Oh, I know what you mean - but it is more or less like when you are at a private party.


----------



## jann

The WR forums are not a democracy, nor do they claim, pretend, or aspire to be one.  Perhaps that misconception is at the origin of the frustrations you imply?  Mike has addressed this matter in the past:


mkellogg said:


> [...] I have seen quite a few references to democracy in the forums here.  I just want to politely remind everyone that WordReference is a business, not a democracy.  Like any good business it listens carefully to suggestions, of course.


As regards your question:


perpend said:


> ... should be we able to judge moderators on WR, or, is that tabu / taboo?
> EDIT: Are the mods immune from scrutiny?


You are of course free to think and feel whatever you like about the moderators!  You may also communicate your thoughts, suggestions, comments, judgements, criticisms, etc. to the mods as often as you like via the (private) Conversation feature or by clicking on the "Report" link in a relevant forum post.  You may likewise address your concerns to Mike via the Contact Us form.  

I assure you that complaints about how the forums are moderated are taken seriously.  As Mike said, listening to suggestions is good business sense.  However, for a variety of reasons explained elsewhere (including in the thread Osa_menor linked), the public forums are not an appropriate place for discussing matters of moderation.  Please understand that this is not at all the same as saying that the moderators are immune to scrutiny!  Merely that 10+ years of experience have shown that the forums work best for all parties when the business of their function/operation is kept separate from their linguistic content.

Kind regards,
Jann


----------



## perpend

It's funny, *jann*, that the forums don't strive to be a democracy.

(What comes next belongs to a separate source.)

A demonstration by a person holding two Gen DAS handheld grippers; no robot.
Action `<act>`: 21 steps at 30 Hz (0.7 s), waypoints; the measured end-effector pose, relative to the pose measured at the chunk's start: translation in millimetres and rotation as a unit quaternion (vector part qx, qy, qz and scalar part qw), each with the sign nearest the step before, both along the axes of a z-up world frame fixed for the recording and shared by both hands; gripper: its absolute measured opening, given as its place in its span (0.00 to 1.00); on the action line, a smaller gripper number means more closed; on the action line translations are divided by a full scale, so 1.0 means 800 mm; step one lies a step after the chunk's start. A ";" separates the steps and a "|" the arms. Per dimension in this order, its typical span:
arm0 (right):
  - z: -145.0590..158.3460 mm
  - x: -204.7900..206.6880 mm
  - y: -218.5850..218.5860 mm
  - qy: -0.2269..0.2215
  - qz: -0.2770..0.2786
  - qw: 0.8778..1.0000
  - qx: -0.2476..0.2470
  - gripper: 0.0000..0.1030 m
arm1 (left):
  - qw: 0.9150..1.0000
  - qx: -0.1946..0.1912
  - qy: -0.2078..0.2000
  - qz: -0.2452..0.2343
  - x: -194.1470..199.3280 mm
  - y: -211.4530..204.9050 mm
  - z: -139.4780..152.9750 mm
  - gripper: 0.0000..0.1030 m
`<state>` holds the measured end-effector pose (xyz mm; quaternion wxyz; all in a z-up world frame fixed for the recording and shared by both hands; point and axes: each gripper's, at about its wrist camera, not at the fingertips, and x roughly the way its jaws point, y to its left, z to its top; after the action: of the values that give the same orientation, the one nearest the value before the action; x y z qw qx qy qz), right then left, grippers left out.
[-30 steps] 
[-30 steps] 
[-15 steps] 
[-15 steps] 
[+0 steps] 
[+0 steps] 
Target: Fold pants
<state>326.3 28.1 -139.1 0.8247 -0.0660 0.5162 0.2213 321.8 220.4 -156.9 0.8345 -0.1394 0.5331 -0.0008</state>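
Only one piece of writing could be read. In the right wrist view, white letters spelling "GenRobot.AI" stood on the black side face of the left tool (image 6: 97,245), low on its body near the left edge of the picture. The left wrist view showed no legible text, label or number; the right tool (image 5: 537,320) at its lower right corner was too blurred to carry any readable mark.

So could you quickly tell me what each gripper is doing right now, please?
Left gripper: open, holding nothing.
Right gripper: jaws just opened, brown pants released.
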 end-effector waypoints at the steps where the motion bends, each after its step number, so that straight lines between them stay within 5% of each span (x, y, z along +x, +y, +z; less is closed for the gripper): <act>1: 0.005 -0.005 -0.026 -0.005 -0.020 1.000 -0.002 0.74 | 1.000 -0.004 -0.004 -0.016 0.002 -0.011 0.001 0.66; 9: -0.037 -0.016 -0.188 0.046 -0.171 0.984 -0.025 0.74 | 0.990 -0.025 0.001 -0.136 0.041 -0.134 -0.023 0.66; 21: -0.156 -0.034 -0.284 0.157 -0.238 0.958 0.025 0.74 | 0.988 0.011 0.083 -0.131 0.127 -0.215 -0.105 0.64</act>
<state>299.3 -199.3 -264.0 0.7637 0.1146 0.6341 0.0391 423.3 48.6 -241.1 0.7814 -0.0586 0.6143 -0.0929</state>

Okay, though. The best businesses are democracies (apart from fraud).

If the public forums are not a place for discussing matters of moderation then where?

It would pay moderators in this scheme.

That would change the game on a dime.

It would likely make WR in a heartbeat more profitable.

Why are there are so many people volunteering their time as "moderators"?

Many laypersons (members) do that as non-moderators. I won't name names.

EDIT: Some moderators over-moderate while some take it personally while some are serene as the daylight.

Is it wrong to say or suggest that, jann?

EDIT 2.0: As long as they are volunteers, wouldn't WR benefit from younger moderators? I think that would draw more revenue.


----------



## velisarius

Are you really interested in making the forum more profitable perpend, or are you perhaps suggesting that everyone should have the "democratic" right to post whatever misleading or incomprehensible drivel comes to mind? I feel you have a hidden agenda here. (Not naming any names of course).


----------



## perpend

I of course want democracy (don't you? velisarius), but am most interested in making the forum more profitable (I surmise that is in Mike's interests), which means more posts and means staying in tune with the general public (millennials) ... to maximize traffic.

That means recruiting younger moderators and paying them.

Let me know if that wasn't clear betwixt AmE and BrE.

Happy, Merry Christmas!


----------



## Thomas Tompion

I must admit to being not at all interested in 'democracy' in the sense in which the word is being used here by some people.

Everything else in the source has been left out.